For a family earning just too much to qualify for ACA subsidies -- say, a family of four with an income of $100,000 -- Norris says that choosing the cheapest bronze plan on the exchange may cost the family $200 less per month in premiums than a silver plan with a significantly lower deductible (bronze plans are likely to carry the ACA's maximum allowable $6,600 per-person deductible or close to it).
That's true for a couple in their mid-fifties living in Fort Collins. The cheapest bronze plan, offered by Colorado HealthOp (the state's co-op insurer) , is a High Deductible Health Plan (HDHP) with a per-person deductible of $6,250 and a family deductible of $12,500 (the yearly out-of-pocket maximums are the same as the deductibles). The unsubsidized premium is $801 per month. The cheapest silver plan, offered by the same carrier, is $988 per month, with a per-person deductible of 3,900 and OOP max of $6,600, and a family deductible of $7,800/OOP max $13,200
Norris says that high deductible plans offered by Colorado HealthOP provide two free primary care office visits before the deductible is reached, and people who go to the doctor only once in a while are comfortable with that. If you're healthy, Norris says, you'll come out ahead in most years by going with the higher deductible -- "maybe every third year" you'll have to meet it." Some of his customers buy supplemental accident insurance, which may cover $5,000 in hospital expenses with a very low deductible for an extra $25 per month for an individual and $50 per month per family. That's worked for Norris himself, an avid mountain biker and unicycler who's had more than his share of accidents. It won't help with a hospitalization for illness, though.
That limited extra coverage raises an interesting issue. In some European countries, everyone must carry basic health insurance provided by nonprofit insurers, and there's a robust for-profit market in supplemental insurance, which employers often provide. In no country does the basic insurance leave citizens on the hook for the horrific out-of-pocket costs that many Americans are exposed to -- in the individual market and increasingly in employer-sponsored insurance as well. It would seem that conditions here might be ripe for a more robust and comprehensive supplemental insurance market. But that's a topic for another post.
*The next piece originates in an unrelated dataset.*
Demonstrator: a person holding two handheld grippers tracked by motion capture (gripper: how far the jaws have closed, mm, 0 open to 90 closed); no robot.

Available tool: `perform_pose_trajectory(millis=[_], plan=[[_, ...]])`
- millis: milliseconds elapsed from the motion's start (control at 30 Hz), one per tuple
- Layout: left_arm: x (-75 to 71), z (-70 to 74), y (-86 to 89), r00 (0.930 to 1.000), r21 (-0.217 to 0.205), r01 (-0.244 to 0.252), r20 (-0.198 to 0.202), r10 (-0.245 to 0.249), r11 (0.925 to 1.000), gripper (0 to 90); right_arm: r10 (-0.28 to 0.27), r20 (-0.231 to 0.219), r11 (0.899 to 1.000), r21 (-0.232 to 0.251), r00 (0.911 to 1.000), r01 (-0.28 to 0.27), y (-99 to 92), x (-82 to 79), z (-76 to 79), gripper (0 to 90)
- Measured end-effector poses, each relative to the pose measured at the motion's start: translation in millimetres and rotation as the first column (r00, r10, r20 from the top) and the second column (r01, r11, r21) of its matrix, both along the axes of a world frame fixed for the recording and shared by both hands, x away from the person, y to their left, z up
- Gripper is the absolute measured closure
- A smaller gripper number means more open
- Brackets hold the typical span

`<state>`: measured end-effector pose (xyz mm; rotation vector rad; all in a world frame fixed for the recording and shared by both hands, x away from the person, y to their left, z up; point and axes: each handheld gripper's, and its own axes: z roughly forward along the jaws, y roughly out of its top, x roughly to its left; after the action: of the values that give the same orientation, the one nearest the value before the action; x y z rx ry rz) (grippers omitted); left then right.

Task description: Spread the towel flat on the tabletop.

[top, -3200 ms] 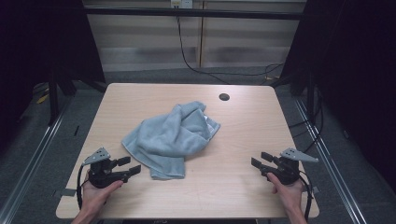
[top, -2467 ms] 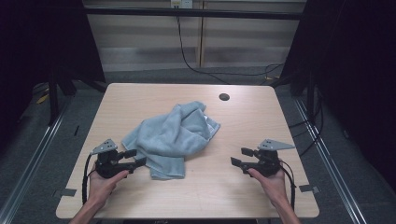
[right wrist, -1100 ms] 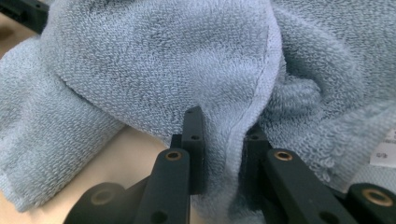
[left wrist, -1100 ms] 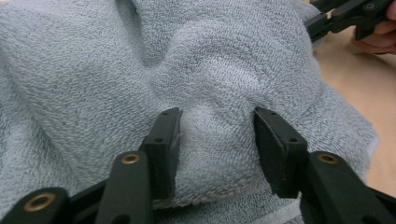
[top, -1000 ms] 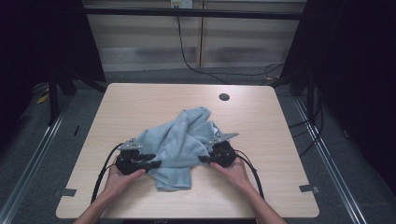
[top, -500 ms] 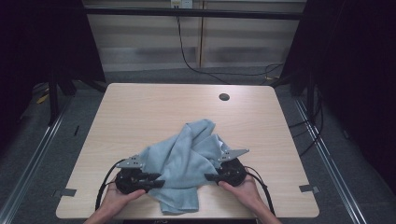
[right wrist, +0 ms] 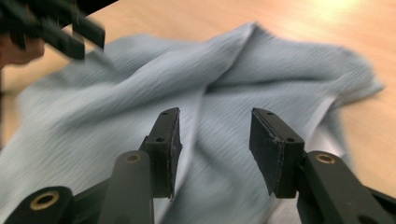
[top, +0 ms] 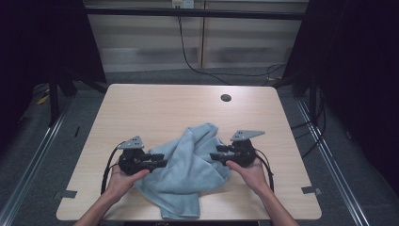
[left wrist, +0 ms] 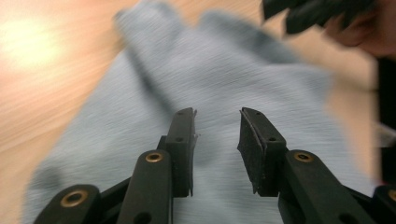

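Your light wooden table (top: 141,108) carries a crumpled pale blue-grey cloth towel (top: 188,174) on its near half, reaching the near edge. The towel lies between your two grippers. Your left gripper (top: 157,161) sits at the towel's left edge, its jaws parted with cloth beneath them. Your right gripper (top: 215,156) sits at the right edge, jaws likewise spread over the folds, gripping nothing.

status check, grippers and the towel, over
Left gripper open, right gripper open, both at the towel. Towel crumpled, near table edge. Nothing in the way.
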<state>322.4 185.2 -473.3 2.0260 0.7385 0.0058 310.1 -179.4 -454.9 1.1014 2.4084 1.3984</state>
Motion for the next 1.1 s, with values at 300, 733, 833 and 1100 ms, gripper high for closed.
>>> perform_pose_trajectory(millis=[300,733,833,1100], plan=[[4.1,-28.4,0.0,0.9991,0.107,0.009,-0.042,-0.005,0.9943,64.1,-0.032,-0.029,0.992,-0.121,0.9991,0.028,25.0,45.1,-29.9,37.0],[-8.6,-28.1,1.6,0.9984,0.105,0.030,-0.051,-0.025,0.9940,63.5,-0.007,0.000,0.958,-0.287,1.0000,0.006,45.4,26.6,-46.8,36.7],[-10.5,-27.7,2.0,0.9980,0.104,0.032,-0.057,-0.026,0.9941,62.8,0.009,0.012,0.961,-0.277,0.9999,-0.006,45.0,21.5,-46.4,51.1],[-13.5,-17.9,-0.4,0.9958,0.073,0.060,-0.073,-0.055,0.9955,55.5,0.030,-0.007,0.977,-0.211,0.9995,-0.030,45.5,16.9,-47.8,77.2]])
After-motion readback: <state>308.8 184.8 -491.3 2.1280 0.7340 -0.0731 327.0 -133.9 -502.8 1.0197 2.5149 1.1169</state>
On the bronze plans described above for $801 a month, the family pays $9600 a year in premiums and another $6250 in deductibles before the insurer pays a nickel (other than for preventive exams).
ReplyDeleteSo the first $16,000 in expenses is borne by the insurers.
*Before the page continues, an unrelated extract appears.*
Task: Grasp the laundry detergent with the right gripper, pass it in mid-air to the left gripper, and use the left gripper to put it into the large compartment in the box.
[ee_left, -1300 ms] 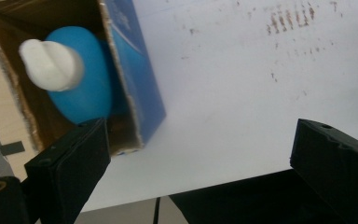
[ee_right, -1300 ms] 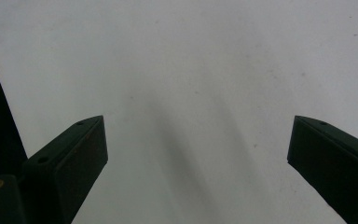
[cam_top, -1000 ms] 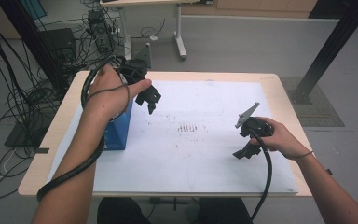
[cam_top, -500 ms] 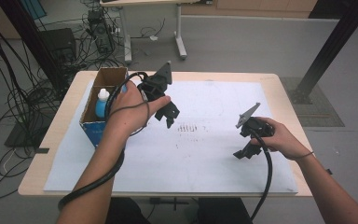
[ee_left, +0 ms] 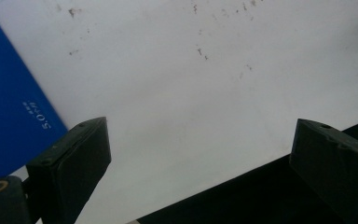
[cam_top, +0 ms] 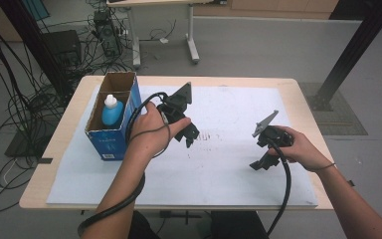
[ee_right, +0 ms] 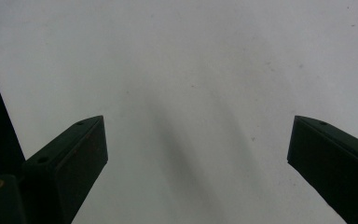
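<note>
With the blue bottle standing in the cardboard box at the surface's left edge, both the left gripper beside it and the right gripper well apart held their fingers spread and empty, so the placing looked done and next came drawing clear.

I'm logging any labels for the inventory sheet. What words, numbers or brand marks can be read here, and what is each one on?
"5.0" with a short unclear unit after it: on the blue side of the cardboard box, beside the left tool.
White print low on the box front in the high view: too small to read.
Blue bottle: no readable label.
</note>
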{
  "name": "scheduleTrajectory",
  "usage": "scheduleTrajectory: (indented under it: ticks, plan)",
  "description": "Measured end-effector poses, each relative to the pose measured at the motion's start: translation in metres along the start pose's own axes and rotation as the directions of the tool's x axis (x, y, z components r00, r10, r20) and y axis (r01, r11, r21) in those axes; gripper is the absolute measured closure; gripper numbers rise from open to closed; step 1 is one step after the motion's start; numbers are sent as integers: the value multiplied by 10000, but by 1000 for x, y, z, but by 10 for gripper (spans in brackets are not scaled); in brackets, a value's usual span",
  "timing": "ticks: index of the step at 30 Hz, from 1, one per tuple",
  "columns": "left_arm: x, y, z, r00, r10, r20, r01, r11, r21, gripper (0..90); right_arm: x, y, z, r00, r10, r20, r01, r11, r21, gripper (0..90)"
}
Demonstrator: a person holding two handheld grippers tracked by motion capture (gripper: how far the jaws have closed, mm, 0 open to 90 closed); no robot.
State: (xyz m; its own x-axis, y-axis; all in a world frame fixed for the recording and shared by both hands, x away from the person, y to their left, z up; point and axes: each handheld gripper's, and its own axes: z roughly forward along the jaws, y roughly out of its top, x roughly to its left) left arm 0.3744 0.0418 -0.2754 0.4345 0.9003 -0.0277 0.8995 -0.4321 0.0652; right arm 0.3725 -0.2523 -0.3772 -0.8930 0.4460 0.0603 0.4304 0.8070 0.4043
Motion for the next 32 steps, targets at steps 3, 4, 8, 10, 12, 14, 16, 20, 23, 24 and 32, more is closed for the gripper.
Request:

If the insurer gets 20 people with no big claims and one person with a $320,000 claim, they break even (ignoring admin costs, reserves, and profits).
With the ACA reinsurence, the insurer pays only about $35,000 of a $320,000 claim (I think)
So this is wildly profitable for the nect 2 years.
What would I do?
a. Make the federal reinsurance a permanent thing
b force insurers to keep premiums down to $100 a month per person for this high deductible crap. If they do not like that, create a high deductible version of Medicare for those under 65.